(Stored items from a collection)
╭──
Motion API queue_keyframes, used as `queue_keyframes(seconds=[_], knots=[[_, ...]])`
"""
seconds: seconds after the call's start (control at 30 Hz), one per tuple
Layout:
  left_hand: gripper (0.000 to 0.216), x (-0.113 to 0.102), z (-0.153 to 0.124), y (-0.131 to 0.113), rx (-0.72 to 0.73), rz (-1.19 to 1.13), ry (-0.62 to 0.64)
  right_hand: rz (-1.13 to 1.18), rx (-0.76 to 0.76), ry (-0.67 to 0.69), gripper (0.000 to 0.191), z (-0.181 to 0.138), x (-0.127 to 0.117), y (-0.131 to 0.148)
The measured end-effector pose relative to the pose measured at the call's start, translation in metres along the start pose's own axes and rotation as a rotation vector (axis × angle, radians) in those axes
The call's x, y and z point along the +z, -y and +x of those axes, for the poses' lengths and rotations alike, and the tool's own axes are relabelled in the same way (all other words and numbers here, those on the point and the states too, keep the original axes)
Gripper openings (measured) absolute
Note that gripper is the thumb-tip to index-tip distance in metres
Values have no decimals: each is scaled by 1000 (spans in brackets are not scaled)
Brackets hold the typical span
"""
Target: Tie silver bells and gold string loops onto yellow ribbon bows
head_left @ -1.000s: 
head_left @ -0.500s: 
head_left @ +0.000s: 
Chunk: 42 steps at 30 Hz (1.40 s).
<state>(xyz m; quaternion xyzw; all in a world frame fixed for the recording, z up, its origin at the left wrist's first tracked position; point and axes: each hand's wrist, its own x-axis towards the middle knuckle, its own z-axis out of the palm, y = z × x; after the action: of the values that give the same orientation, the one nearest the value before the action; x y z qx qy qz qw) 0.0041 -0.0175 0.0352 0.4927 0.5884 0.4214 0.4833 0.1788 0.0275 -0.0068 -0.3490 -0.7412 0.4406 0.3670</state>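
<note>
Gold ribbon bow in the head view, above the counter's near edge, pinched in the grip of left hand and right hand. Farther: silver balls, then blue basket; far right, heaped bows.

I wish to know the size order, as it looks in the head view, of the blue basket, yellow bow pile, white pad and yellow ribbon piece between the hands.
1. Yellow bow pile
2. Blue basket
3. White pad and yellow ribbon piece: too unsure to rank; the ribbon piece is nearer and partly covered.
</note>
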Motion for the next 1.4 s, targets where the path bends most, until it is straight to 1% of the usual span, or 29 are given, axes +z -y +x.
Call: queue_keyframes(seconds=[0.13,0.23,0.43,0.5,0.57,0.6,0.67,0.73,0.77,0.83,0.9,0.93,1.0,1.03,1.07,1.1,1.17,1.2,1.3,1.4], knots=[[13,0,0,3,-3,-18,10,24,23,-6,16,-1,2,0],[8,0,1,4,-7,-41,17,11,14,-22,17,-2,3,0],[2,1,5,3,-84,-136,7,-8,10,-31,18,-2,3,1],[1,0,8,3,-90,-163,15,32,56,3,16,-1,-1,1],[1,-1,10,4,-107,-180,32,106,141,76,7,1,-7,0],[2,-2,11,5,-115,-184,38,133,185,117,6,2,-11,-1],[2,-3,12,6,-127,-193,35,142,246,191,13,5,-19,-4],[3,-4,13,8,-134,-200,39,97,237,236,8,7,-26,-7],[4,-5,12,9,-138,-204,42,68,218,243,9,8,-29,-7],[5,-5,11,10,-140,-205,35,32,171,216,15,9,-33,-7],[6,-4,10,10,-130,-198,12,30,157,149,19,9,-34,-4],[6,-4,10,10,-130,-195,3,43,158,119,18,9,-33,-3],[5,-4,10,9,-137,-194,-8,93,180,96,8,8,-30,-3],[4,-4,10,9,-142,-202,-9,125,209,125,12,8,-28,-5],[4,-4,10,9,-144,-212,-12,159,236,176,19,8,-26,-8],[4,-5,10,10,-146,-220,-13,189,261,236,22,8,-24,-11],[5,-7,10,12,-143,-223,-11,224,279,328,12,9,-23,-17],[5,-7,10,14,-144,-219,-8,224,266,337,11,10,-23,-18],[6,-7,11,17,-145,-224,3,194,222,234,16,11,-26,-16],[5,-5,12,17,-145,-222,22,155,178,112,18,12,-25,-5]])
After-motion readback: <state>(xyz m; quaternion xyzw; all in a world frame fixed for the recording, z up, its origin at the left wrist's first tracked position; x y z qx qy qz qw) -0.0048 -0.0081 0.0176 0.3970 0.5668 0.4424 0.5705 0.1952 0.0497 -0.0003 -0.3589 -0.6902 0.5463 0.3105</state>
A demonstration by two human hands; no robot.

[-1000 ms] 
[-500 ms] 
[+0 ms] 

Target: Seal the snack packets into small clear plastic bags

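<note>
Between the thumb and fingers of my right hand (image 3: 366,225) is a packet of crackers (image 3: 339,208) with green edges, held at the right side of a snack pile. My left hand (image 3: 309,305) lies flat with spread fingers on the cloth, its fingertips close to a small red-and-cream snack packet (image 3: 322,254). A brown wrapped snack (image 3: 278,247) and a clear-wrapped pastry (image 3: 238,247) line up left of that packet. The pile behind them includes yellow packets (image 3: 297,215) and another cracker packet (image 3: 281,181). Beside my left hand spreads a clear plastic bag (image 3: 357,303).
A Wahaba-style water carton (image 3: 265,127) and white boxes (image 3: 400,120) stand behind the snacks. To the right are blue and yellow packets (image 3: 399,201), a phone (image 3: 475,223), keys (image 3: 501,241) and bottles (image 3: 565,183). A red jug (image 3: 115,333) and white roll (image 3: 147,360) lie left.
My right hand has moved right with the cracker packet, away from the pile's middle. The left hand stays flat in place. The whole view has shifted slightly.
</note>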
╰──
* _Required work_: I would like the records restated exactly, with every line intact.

* _Output of the task_:
Motion API queue_keyframes, used as `queue_keyframes(seconds=[_], knots=[[_, ...]])`
"""
seconds: seconds after the call's start (control at 30 Hz), one per tuple
Layout:
  left_hand: gripper (0.000 to 0.216), x (-0.113 to 0.102), z (-0.153 to 0.124), y (-0.131 to 0.113), rx (-0.72 to 0.73), rz (-1.19 to 1.13), ry (-0.62 to 0.64)
  right_hand: rz (-1.13 to 1.18), rx (-0.76 to 0.76), ry (-0.67 to 0.69), gripper (0.000 to 0.191), z (-0.181 to 0.138), x (-0.127 to 0.117), y (-0.131 to 0.148)
The measured end-effector pose relative to the pose measured at the call's start, translation in metres along the start pose's own axes and rotation as a rotation vector (axis × angle, radians) in those axes
The call's x, y and z point along the +z, -y and +x of those axes, for the poses' lengths and rotations alike, and the tool's own axes are relabelled in the same way (all other words and numbers here, those on the point and the states too, keep the original axes)
Gripper openings (measured) absolute
Note that gripper is the thumb-tip to index-tip distance in metres
Values have no decimals: each is scaled by 1000 (spans in brackets are not scaled)
Brackets hold the typical span
"""
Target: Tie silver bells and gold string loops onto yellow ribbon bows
head_left @ -1.000s: 
head_left @ -0.500s: 
head_left @ +0.000s: 
Chunk: 42 steps at 30 Hz (1.40 s).
<state>(xyz m; quaternion xyzw; all in a world frame fixed for the recording, z up, its origin at the left wrist's first tracked position; point and axes: each hand's wrist, its own x-axis towards the middle knuckle, its own z-axis out of the palm, y = z × x; after the action: of the values that give the same orientation, the one nearest the value before the action; x y z qx qy qz qw) 0.0041 -0.0175 0.0352 0.4927 0.5884 0.4214 0.4833 0.1788 0.0275 -0.0068 -0.3490 -0.7412 0.4406 0.3670</state>
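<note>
Gold ribbon bow in the head view, above the counter's near edge, pinched in the grip of left hand and right hand. Farther: silver balls, then blue basket; far right, heaped bows.

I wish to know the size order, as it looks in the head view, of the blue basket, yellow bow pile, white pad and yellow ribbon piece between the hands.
1. Yellow bow pile
2. Blue basket
3. White pad and yellow ribbon piece: too unsure to rank; the ribbon piece is nearer and partly covered.
</note>
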Motion for the next 1.4 s, targets where the path bends most, until it is straight to 1% of the usual span, or 29 are given, axes +z -y +x.
Call: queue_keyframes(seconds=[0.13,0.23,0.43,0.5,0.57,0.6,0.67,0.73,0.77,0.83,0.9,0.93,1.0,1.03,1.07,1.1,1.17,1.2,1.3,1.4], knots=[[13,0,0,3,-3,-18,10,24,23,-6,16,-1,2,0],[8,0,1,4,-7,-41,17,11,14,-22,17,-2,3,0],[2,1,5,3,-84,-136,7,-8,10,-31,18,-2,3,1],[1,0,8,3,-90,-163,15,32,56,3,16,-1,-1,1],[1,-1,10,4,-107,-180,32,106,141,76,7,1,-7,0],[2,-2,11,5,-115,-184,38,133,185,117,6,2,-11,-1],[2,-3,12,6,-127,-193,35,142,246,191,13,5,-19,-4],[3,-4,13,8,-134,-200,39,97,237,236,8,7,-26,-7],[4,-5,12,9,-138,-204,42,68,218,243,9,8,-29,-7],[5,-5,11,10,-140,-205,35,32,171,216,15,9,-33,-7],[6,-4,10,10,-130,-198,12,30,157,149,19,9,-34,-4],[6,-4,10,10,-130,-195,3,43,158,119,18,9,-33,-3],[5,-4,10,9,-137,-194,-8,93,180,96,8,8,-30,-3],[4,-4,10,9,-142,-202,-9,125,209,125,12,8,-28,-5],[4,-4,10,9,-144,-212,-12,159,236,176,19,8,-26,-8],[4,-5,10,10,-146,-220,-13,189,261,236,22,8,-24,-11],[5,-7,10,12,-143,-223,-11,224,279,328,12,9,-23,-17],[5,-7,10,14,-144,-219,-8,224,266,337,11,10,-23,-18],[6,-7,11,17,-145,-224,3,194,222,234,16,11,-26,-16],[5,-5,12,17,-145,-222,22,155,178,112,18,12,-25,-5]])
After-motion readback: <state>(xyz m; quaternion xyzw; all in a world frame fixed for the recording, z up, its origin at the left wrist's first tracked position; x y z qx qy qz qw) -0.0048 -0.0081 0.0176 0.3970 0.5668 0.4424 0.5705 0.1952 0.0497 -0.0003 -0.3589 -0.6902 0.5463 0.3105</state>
A demonstration by two human hands; no robot.

[-1000 ms] 
[-500 ms] 
[+0 ms] 

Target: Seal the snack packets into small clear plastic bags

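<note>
Between the thumb and fingers of my right hand (image 3: 366,225) is a packet of crackers (image 3: 339,208) with green edges, held at the right side of a snack pile. My left hand (image 3: 309,305) lies flat with spread fingers on the cloth, its fingertips close to a small red-and-cream snack packet (image 3: 322,254). A brown wrapped snack (image 3: 278,247) and a clear-wrapped pastry (image 3: 238,247) line up left of that packet. The pile behind them includes yellow packets (image 3: 297,215) and another cracker packet (image 3: 281,181). Beside my left hand spreads a clear plastic bag (image 3: 357,303).
A Wahaba-style water carton (image 3: 265,127) and white boxes (image 3: 400,120) stand behind the snacks. To the right are blue and yellow packets (image 3: 399,201), a phone (image 3: 475,223), keys (image 3: 501,241) and bottles (image 3: 565,183). A red jug (image 3: 115,333) and white roll (image 3: 147,360) lie left.
My right hand has moved right with the cracker packet, away from the pile's middle. The left hand stays flat in place. The whole view has shifted slightly.
</note>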

No more output remains.